Digital channel: Customers want a multi-channel experience and they want self-service. Most customers in mature markets only call a contact center when disappointed or confused by other (mostly digital) channels. Engaging the customer with a digital experience designed with superior user experience (UX) at its heart is now mandatory. This means everything from usage data to billing information to payments needs to be enabled via mobile and the web.
Business process management: While we're tempted to say analytics is a key initiative, I will go with business process management because our experience tells us this is where an organization's vast energy is being sucked in. BPM will allow a utility to get its house in order and be more productive so that it can focus on customer centricity. It allows for creation of a smooth multichannel customer experience we already talked about. It also enables a successful smart meter rollout. Re-engineering and transforming processes to best-in-class and then unifying a utility's internal processes with its customer facing ones for a faster more responsive organisation is at the heart of the modern utility.

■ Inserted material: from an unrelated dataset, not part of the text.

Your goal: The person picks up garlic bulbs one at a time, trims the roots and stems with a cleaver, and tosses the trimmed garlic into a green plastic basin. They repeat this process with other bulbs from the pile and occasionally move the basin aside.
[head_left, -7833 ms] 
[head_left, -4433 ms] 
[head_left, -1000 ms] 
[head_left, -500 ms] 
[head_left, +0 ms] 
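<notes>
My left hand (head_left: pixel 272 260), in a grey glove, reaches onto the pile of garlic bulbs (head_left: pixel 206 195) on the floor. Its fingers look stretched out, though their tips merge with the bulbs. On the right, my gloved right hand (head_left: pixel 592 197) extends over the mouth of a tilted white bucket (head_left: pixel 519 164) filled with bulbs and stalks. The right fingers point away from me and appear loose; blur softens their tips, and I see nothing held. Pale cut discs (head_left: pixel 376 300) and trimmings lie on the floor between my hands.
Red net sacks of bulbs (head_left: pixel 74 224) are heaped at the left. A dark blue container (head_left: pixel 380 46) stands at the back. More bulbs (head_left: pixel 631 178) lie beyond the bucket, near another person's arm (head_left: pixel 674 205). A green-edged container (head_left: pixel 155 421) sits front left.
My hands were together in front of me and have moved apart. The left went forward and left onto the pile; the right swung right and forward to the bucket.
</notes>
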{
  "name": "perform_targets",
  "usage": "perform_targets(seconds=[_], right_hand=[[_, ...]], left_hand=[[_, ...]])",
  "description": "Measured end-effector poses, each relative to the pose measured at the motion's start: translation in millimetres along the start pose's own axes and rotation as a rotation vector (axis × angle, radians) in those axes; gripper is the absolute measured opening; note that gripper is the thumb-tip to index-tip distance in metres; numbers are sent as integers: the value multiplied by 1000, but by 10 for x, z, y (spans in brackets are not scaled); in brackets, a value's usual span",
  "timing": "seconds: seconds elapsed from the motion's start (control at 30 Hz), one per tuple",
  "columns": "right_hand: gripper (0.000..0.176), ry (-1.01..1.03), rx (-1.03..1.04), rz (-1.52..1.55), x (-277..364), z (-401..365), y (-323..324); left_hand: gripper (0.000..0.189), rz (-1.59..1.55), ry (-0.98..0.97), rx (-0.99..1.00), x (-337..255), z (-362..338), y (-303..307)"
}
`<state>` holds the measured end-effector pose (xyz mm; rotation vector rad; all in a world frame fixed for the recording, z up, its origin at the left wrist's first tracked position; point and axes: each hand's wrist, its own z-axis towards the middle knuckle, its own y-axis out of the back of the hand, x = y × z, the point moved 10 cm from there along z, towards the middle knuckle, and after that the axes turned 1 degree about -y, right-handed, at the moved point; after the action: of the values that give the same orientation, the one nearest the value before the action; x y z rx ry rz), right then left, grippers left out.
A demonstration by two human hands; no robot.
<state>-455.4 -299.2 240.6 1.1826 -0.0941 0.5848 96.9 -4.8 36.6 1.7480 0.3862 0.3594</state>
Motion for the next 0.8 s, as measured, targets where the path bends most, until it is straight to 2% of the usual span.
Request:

These are not the only initiatives. Big data is key to understanding your customers and operations, and improving them. Regulatory hurdles are only increasing and governance risk & compliance initiatives are key but there are initiatives that provide tangible relatively quick benefits and enable further digitization. These are also not easy decisions to make. They are painful at a cultural level ripping apart existing silos, forcing new internal alliances and KPI's and creating multiple levels of accountability. But these are necessary decisions to make for an organisation that is customer oriented, future proof and more profitable. Especially, in years to come when private companies (as opposed to governments) will provide utilities, and customers will have the option of switching providers. Every percentage point of market share will count.